Однако ответом их никто не удостоил. Отдав короткий приказ пятерым караульным никого не впускать, никого не выпускать, довольный собой лейтенант уже ушел отдыхать и забрал остальных дружинников с собой. Стих вдалеке топот сапог по уцелевшей брусчатке и воцарилась нервная ломкая тишина.
– Ну, что, бояре и боярыни… Вот и всё… – проговорил наконец кто-то замогильным голосом. – Пришла наша смертушка, и даже могилку-то рыть не придется, земелькой сверху присыплють – и всё тебе тут…
– Тьфу, типун тебе на язык, боярин Порфирий!
– А ты чего думала, боярыня Варвара, что тебя сюда для острастки посадили, чтобы ты вдругорядь сплетни по городу не разносила?
– Это кто сплетни разносит, глаза твои бесстыжие? Да ты на женушку свою разлюбезную погляди! Это не их ли с боярыней Серапеей за глаза сороками называют? А за какие бы это такие добродетели-то, а? Да я по сравнению с ними…
– Да ты на мою жену шибко-то не наговаривай!..
– Ты на себя погляди, боярыня Варвара, чего ты на нас-то…
– Это я-то на себя глядеть должна…
– Любопытной Варваре…
– Ларишка, Ларишка, што они говорят, ашь?…
– Боярыне Варваре, говорят, нос оторвали!
– Это Антипкиной-то Варваре оторвали?!
– Нет, боярина Абросима жене!
– Ашь?… Какого боярина жена брошила?…
– Не бросила! А Абросима!!!
– Што ты орешь, глухая я, што ли? Ты шама определишь, што говоришь – то брошила, то не брошила, а потом ори на бабушку-то!
– Да что ли я на вас, бабушка, ору – я же ору оттого, что вы глухая, как пень, аж перед людями неудобно!
– Я не глухая, Ларишка! Я прошто плохо шлышу!
– Зато болтаешь хорошо, матушка!
– А вы, боярин Никодим, на мою бабушку-то не кричите, на свою кричите!

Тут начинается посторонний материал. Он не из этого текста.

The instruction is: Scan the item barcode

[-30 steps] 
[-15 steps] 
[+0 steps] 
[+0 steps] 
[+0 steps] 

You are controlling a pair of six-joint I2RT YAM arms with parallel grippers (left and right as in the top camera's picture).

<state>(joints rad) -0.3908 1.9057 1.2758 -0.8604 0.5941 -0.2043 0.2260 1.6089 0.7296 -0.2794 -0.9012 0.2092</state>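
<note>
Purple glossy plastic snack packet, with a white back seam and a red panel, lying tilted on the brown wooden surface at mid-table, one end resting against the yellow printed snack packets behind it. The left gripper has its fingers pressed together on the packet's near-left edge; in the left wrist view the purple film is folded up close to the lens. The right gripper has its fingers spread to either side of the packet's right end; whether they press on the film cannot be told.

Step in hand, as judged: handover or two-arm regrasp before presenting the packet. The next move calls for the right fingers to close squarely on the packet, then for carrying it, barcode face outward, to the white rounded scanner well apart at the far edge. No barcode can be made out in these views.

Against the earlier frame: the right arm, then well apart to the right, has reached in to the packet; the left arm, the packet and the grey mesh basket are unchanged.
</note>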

– А ты, девка, мала еще мне указывать!..
– Зато наш род от самого Синеуса идет!
– А наш – от Трувора!
– Да кто такой ваш Трувор – конюхом у Синеуса служил, кобылам хвосты крутил!
– Ах, так!.. Ах, так!.. А ваш Синеус вообще…

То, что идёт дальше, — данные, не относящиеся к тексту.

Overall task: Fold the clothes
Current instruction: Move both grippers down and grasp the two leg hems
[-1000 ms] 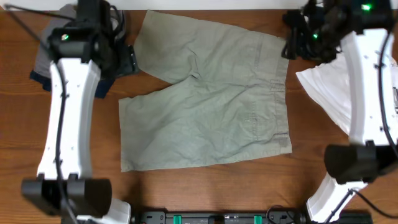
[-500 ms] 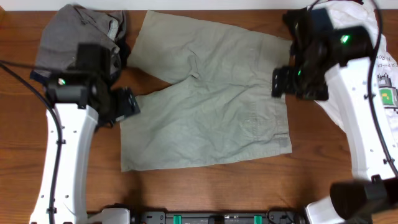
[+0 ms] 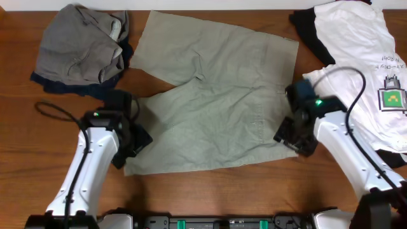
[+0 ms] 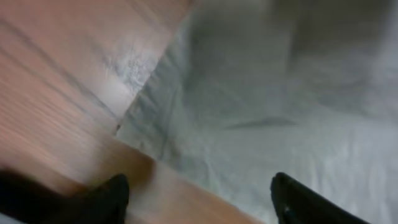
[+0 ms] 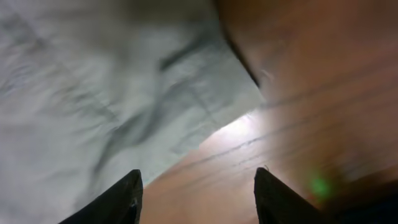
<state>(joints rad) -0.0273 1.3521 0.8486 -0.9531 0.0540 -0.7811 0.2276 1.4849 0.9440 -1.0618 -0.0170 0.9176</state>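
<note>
Light khaki-olive shorts (image 3: 210, 108) lie spread flat on the wooden table, waistband to the right, legs to the left. My left gripper (image 3: 130, 149) is open over the near leg's front left corner; that hem corner (image 4: 134, 134) shows in the left wrist view between the spread fingers (image 4: 112, 196). My right gripper (image 3: 289, 140) is open over the waistband's front right corner, whose cloth corner (image 5: 230, 93) shows above the bare wood between the fingers (image 5: 121, 199). Neither gripper holds cloth.
Grey shorts (image 3: 79, 48) on navy pieces (image 3: 57, 86) lie bunched at the back left. A white printed T-shirt (image 3: 362, 70) with dark trim lies at the right edge. Bare wood (image 3: 210, 191) runs along the table's front.
Both arms have swept from the back of the table toward the front and come down low over the shorts' front corners. The garments have not moved.
</note>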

– Да тихо вы!!! Завелись, языки без костей, мелют что попало, закрути тебя в полено! Аж в ушах звенит! Тут и без вашей ругани тошно! Спать лучше ложитесь все, а утро вечера мудренее.
– Так холодно же, на голой земле-то спать…
– И дождь, вон, пошел…
– Это тебе, граф Рассобачинский, на земле спать привычно – у тебя отец углежогом был, в землянке на болотах жил, там и сверху, и снизу текло. И фамилия твоя настоящая – Собакин. А нам, истинно родовитым боярам, чей род от Синеуса ведется…
– А ты своим высоким родом в морду-то мне не тычь, боярыня Варвара! У самого распоследнего свинопаса предков ничуть не меньше, чем у тебя, только пока твои дармоеды записывались, наши работали! И титул моему отцу за заслуги перед короной даден, а Синеус твой – конокрад!
– Ах, Боже мой, он карбонарий!..
– Мужлан!
– Попрошу на мою жену не лаяться, граф!..
– От дармоеда слышу!
– От трудов праведных, что ли, ряху-то такую отрастил, а?…
– Пролетарий!..
– И фамилие его – Шабакин, иштинное шлово, шама только што шлышала!..
– А, да ну вас всех! – лишил вдруг всех единственного доступного удовольствия дворянин из народа, махнув невидимой в темноте рукой. – По мне так хоть всю ночь тут простойте стоя да языками метите. А я спать пошел.